- _Task description_: An exact restatement of the records below is expected.

- _Material for this exercise_:

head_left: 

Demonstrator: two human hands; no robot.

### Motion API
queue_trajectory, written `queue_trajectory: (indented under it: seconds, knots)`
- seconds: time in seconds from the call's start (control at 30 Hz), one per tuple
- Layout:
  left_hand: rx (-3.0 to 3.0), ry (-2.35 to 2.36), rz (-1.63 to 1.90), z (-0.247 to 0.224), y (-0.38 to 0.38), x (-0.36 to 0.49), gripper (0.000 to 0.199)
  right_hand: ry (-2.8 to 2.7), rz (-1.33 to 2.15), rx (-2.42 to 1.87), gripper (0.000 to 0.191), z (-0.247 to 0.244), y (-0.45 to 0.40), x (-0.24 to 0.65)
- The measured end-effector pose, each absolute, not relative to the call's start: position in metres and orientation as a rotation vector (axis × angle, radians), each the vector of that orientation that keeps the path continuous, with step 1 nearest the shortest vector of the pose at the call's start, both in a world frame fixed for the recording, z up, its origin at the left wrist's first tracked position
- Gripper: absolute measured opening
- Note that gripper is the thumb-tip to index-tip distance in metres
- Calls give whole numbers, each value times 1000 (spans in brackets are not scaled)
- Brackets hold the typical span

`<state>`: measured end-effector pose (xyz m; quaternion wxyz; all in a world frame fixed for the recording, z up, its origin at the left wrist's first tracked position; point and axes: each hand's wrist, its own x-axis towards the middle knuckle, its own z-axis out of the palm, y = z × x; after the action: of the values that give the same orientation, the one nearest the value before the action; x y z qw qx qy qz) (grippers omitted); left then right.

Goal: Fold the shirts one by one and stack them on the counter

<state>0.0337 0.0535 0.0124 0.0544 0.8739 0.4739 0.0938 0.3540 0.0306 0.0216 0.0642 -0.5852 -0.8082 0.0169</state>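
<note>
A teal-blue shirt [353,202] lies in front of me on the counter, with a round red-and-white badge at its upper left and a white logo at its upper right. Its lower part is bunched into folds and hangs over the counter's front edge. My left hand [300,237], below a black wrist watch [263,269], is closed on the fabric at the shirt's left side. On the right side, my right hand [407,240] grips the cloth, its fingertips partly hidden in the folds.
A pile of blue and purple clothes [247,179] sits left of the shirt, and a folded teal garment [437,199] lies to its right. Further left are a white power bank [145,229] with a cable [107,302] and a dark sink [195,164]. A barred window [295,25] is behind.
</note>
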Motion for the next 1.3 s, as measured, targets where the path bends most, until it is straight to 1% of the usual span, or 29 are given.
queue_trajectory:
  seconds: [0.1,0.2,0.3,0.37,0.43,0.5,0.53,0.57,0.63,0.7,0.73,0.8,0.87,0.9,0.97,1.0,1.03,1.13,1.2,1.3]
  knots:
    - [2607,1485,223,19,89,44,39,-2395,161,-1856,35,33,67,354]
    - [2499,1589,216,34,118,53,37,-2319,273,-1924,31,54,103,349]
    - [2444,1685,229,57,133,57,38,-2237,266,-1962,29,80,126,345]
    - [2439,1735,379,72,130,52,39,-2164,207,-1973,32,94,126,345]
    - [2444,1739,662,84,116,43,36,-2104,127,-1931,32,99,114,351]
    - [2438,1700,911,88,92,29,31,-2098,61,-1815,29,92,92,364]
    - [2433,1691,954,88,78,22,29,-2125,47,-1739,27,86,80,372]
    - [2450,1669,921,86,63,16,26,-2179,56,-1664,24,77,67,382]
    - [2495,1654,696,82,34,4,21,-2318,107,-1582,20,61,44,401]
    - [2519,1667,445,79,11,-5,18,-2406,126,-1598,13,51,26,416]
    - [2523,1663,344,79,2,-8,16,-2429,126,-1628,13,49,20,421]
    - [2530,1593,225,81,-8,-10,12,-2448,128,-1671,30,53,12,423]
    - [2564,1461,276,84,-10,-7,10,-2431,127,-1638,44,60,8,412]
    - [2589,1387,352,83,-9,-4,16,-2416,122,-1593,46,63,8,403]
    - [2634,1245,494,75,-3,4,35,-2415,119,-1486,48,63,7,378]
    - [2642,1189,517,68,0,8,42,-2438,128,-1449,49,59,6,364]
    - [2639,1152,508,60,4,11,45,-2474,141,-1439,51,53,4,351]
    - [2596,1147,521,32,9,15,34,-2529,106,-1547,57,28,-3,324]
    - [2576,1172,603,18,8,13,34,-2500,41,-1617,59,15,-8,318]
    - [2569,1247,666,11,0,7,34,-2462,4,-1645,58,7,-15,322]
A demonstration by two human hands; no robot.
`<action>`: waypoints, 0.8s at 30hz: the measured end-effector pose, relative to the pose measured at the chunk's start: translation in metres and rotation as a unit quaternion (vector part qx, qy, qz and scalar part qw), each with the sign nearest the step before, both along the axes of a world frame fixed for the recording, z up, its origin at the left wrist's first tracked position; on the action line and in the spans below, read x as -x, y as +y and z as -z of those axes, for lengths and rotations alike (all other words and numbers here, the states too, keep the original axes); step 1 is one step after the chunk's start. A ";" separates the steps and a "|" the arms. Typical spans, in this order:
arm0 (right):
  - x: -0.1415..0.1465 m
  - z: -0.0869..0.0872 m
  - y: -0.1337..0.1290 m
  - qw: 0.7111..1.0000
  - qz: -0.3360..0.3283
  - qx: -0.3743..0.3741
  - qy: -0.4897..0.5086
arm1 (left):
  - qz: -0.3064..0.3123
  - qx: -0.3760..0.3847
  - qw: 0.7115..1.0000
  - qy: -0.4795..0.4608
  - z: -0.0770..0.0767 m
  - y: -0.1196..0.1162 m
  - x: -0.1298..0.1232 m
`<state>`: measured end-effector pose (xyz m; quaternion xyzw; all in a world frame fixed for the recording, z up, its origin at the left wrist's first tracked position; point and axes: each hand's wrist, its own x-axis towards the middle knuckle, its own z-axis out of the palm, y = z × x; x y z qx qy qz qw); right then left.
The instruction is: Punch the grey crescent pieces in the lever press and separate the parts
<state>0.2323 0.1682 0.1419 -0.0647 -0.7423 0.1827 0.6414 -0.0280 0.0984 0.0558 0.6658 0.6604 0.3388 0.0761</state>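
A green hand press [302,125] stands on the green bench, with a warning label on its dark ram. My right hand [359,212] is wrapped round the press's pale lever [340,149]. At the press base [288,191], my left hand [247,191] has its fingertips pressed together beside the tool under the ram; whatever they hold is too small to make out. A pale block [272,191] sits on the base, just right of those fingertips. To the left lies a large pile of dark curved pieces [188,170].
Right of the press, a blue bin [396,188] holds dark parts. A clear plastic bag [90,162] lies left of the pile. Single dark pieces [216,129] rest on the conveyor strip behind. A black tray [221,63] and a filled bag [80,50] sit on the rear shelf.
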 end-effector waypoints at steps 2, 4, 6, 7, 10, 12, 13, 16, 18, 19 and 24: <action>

- _Problem solution_:
head_left: 

Demonstrator: two human hands; no robot.

### Motion API
queue_trajectory, written `queue_trajectory: (indented under it: seconds, knots)`
- seconds: time in seconds from the call's start (control at 30 Hz), one per tuple
- Layout:
  left_hand: rx (-3.0 to 3.0), ry (-2.35 to 2.36), rz (-1.63 to 1.90), z (-0.247 to 0.224), y (-0.38 to 0.38), x (-0.36 to 0.49), gripper (0.000 to 0.199)
  right_hand: ry (-2.8 to 2.7), rz (-1.33 to 2.15), rx (-2.42 to 1.87), gripper (0.000 to 0.191), z (-0.247 to 0.244), y (-0.45 to 0.40), x (-0.24 to 0.65)
- The measured end-effector pose, each absolute, not relative to the call's start: position in metres and orientation as a rotation vector (axis × angle, radians), each the vector of that orientation that keeps the path continuous, with step 1 nearest the shortest vector of the pose at the call's start, both in a world frame fixed for the recording, z up, its origin at the left wrist's first tracked position
- Gripper: absolute measured opening
- Note that gripper is the thumb-tip to index-tip distance in metres
- Calls give whole numbers, each value times 1000 (spans in brackets are not scaled)
- Brackets hold the typical span

`<state>`: measured end-effector pose (xyz m; quaternion wxyz; all in a world frame fixed for the recording, z up, its origin at the left wrist's first tracked position; point and axes: each hand's wrist, its own x-axis towards the middle knuckle, its own z-axis out of the palm, y = z × x; after the action: of the values that give the same orientation, the one nearest the value before the action; x y z qw qx qy qz) (grippers omitted); left then right.

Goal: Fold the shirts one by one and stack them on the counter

<state>0.0337 0.0535 0.0124 0.0544 0.8739 0.4739 0.0938 0.3540 0.0306 0.0216 0.0642 -0.5852 -0.8082 0.0169</state>
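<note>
A teal-blue shirt [353,202] lies in front of me on the counter, with a round red-and-white badge at its upper left and a white logo at its upper right. Its lower part is bunched into folds and hangs over the counter's front edge. My left hand [300,237], below a black wrist watch [263,269], is closed on the fabric at the shirt's left side. On the right side, my right hand [407,240] grips the cloth, its fingertips partly hidden in the folds.
A pile of blue and purple clothes [247,179] sits left of the shirt, and a folded teal garment [437,199] lies to its right. Further left are a white power bank [145,229] with a cable [107,302] and a dark sink [195,164]. A barred window [295,25] is behind.
</note>
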Motion for the next 1.3 s, as measured, targets where the path bends most, until it is straight to 1% of the usual span, or 29 are given.
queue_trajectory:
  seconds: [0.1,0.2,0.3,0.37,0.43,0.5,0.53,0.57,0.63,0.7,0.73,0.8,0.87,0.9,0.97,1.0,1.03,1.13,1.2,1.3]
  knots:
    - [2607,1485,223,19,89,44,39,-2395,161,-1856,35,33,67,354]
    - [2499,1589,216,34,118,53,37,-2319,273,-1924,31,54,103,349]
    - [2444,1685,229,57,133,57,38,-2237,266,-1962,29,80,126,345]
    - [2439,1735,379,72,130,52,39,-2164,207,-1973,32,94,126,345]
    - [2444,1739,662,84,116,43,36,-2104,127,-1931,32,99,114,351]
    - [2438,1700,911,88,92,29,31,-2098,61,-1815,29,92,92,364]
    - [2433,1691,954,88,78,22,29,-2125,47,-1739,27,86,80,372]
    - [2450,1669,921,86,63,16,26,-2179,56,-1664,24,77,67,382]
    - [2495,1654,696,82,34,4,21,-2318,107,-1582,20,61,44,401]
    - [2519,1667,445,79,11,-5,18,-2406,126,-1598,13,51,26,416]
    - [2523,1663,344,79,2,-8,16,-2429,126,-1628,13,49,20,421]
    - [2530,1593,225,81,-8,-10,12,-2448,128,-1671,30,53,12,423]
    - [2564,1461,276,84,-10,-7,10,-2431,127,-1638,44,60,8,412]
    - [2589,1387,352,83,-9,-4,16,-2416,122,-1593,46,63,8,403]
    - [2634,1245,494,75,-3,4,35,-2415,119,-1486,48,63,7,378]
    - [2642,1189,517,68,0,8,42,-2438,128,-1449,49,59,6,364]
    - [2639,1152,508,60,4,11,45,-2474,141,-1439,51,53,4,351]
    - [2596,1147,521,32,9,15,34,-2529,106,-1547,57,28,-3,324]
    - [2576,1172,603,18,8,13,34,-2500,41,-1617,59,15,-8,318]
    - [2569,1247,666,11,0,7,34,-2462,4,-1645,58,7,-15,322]
A demonstration by two human hands; no robot.
`<action>`: waypoints, 0.8s at 30hz: the measured end-effector pose, relative to the pose measured at the chunk's start: translation in metres and rotation as a unit quaternion (vector part qx, qy, qz and scalar part qw), each with the sign nearest the step before, both along the axes of a world frame fixed for the recording, z up, its origin at the left wrist's first tracked position; on the action line and in the spans below, read x as -x, y as +y and z as -z of those axes, for lengths and rotations alike (all other words and numbers here, the states too, keep the original axes); step 1 is one step after the chunk's start. A ";" separates the steps and a "|" the arms. Typical spans, in this order:
arm0 (right):
  - x: -0.1415..0.1465 m
  - z: -0.0869..0.0872 m
  - y: -0.1337..0.1290 m
  - qw: 0.7111..1.0000
  - qz: -0.3360..0.3283
  - qx: -0.3743..0.3741
  - qy: -0.4897..0.5086
arm1 (left):
  - qz: -0.3064..0.3123
  - qx: -0.3760..0.3847
  - qw: 0.7115..1.0000
  - qy: -0.4795..0.4608
  - z: -0.0770..0.0767 m
  - y: -0.1196..0.1162 m
  - x: -0.1298..0.1232 m
`<state>`: measured end-effector pose (xyz m; quaternion xyzw; all in a world frame fixed for the recording, z up, its origin at the left wrist's first tracked position; point and axes: each hand's wrist, its own x-axis towards the middle knuckle, its own z-axis out of the palm, y = z × x; x y z qx qy qz qw); right then left.
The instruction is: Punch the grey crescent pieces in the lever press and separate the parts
<state>0.2323 0.1682 0.1419 -0.0647 -0.7423 0.1827 0.6414 -0.0280 0.0984 0.0558 0.6658 0.6604 0.3388 0.0761</state>
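A green hand press [302,125] stands on the green bench, with a warning label on its dark ram. My right hand [359,212] is wrapped round the press's pale lever [340,149]. At the press base [288,191], my left hand [247,191] has its fingertips pressed together beside the tool under the ram; whatever they hold is too small to make out. A pale block [272,191] sits on the base, just right of those fingertips. To the left lies a large pile of dark curved pieces [188,170].
Right of the press, a blue bin [396,188] holds dark parts. A clear plastic bag [90,162] lies left of the pile. Single dark pieces [216,129] rest on the conveyor strip behind. A black tray [221,63] and a filled bag [80,50] sit on the rear shelf.
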 end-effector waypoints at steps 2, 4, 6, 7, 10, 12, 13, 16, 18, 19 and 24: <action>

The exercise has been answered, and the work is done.